Hi Tom and Team,
I am looking to remove the invalid records before applying PK
create table OLD_ABC
(
PRODUCT,
CLASS,
SEASON_KEY,
DATE,
PRICE
)
KEY -- (PRODUCT, CLASS, SEASON_KEY, DATE)
TABLE records --
Ex. ABC , 121 , S ,1-JAN-21, 15
PQR , 121 , W ,1-JAN-21, 15 -- Incorrect record because of wrong SEASON NAME
Due to PK on all above field, it was allowing to load the data for same class with invalid Season due to wrong data provided by Source.
CLASS Table holds SEASON Information as it's 1:1 relation
Class table records -
CLASS NAME SEASON_NAME SEASON_KEY (LAST DIGIT OF CLASS)
121 PL1 S 1
122 SL1 W 2
123 IR1 A 3
In new database,the column Season has been removed as part of normlization and to avoid incorrect data to be get loaded.
create table NEW_ABC
(
PRODUCT,
CLASS,
DATE,
PRICE
)
PRM KEY -- (PRODUCT, CLASS, DATE) -- Currently PK is disabled to load historical records and also to analyze data between both databases.
PRODUCT CLASS DATE PRICE
PQR 121 1-JAN-21 15
ABC 121 1-JAN-21 15
Problem statement -
The incorrect records need to remove from OLD database as well as new database. (ex.

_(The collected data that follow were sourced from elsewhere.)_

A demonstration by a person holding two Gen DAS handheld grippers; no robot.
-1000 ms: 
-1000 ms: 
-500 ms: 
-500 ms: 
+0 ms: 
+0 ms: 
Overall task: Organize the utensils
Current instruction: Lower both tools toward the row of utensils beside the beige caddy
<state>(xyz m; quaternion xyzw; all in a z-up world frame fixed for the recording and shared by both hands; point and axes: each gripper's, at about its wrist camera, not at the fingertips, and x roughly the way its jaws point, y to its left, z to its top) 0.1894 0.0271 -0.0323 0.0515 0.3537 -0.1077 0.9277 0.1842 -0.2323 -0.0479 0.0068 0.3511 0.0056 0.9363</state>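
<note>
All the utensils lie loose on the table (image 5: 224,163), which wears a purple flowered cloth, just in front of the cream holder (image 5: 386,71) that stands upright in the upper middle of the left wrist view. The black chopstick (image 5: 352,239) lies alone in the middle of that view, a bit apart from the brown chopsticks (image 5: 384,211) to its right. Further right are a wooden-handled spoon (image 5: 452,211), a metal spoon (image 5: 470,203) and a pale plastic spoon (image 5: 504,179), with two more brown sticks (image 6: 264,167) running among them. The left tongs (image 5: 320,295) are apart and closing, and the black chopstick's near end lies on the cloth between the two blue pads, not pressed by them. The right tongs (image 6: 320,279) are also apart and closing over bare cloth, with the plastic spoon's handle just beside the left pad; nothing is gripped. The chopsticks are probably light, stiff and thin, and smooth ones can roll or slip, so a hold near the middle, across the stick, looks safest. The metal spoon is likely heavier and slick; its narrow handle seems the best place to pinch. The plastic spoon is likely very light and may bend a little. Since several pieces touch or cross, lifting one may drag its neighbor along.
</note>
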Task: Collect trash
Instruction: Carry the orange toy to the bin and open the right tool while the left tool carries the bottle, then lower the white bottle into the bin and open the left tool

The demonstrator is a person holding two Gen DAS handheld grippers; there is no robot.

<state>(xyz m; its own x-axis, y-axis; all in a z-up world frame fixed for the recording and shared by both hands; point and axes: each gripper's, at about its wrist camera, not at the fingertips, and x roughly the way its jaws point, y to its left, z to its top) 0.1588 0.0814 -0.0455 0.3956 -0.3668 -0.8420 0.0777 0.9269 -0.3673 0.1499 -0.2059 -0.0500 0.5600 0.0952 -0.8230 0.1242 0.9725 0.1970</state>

PQR , 121 , W ,1-JAN-21, 30)
The incorrect data easy to from OLD_ABC by joining with CLASS TABLE but that's not the case with NEW_ABC Table as there is no option to join CLASS Table to find incorrect records.
The option I think is -
OLD_ABC -
create hsah key for each Incorrect record in OLD_ABC table by excluding SEASON_KEY column and crete similar ORA_hash key on NEW_ABC and remove the matching key records.
ex -
OLD_DATABASE -
select O.PRODUCT, O.CLASS, O.SEASON_KEY, O.DATE, O.PRICE, ORA_HASH(O.PRODUCT||','||CLASS||,||DATE||,||PRICE) as OLD_INVALID_KEY
from OLD_ABC O join CLASS C where O.CLASS = C.CLASS and O.SEASON_KEY <> C.SEASON_KEY
NEW_DATABASE
select O.PRODUCT, O.CLASS, O.DATE, O.PRICE, ORA_HASH(O.PRODUCT||','||CLASS||,||DATE||,||PRICE) as NEW_KEY
from NEW_ABC
Then compare -
OLD_ABC.OLC_INVALID_KEY = NEW_ABC.NEW_KEY -- If matches -- delete the record
Main problem is there are alomost
15-20 tables having such incorrect data and all contains different number of columns (from 8 - 25) and each table contains over a million+ records ( historical data) Please advise any alternate best way (other than comparing records using hash key) to clean the invalid data
dynamically from OLD and NEW Table.
** The OLD_ABC and NEW_ABC are on 2 different database servers and New database has diff table name (proper naming convention) and can only access only through DB link between NEW TO OLD.
Will use below process to Copy affected records into another table for future reference.
https://asktom.oracle.com/pls/apex/f?p=100:11:0::::P11_QUESTION_ID:4274289639999 Thanks,
Sachin
First question:
Are you sure you need to
remove all the invalid rows? Or is it just that the season is incorrect and should be
updated?
If it's the latter, normalizing resolves the issue for you!
Assuming you do need to delete the rows, you could try something like this:
delete new_abc n
where ( n.product, n.class, n.date, n.price ) in (
select o.product, o.class, o.season_key, o.date, o.price
from old_abc@olddblink o join class@olddblink c
where o.class = c.class and o.season_key <> c.season_key
)
You'll need to test whether this is faster than using a hash. As-is I suspect this method will be faster because:
- You avoid the work calculating the hash
- It can use the existing PK index
Adding a virtual column containing the hash and indexing that
might work out better though.
Ultimately you need to test and try yourself!
clean the invalid data dynamicallyI'm unsure what you mean by dynamically, but realistically it's highly likely you'll need to hand-code these scripts. Data cleansing like this often throws up unexpected issues you have to resolve manually. The effort you spend writing a dynamic framework for a one-off operation like this is often better spent just writing the SQL to do the changes!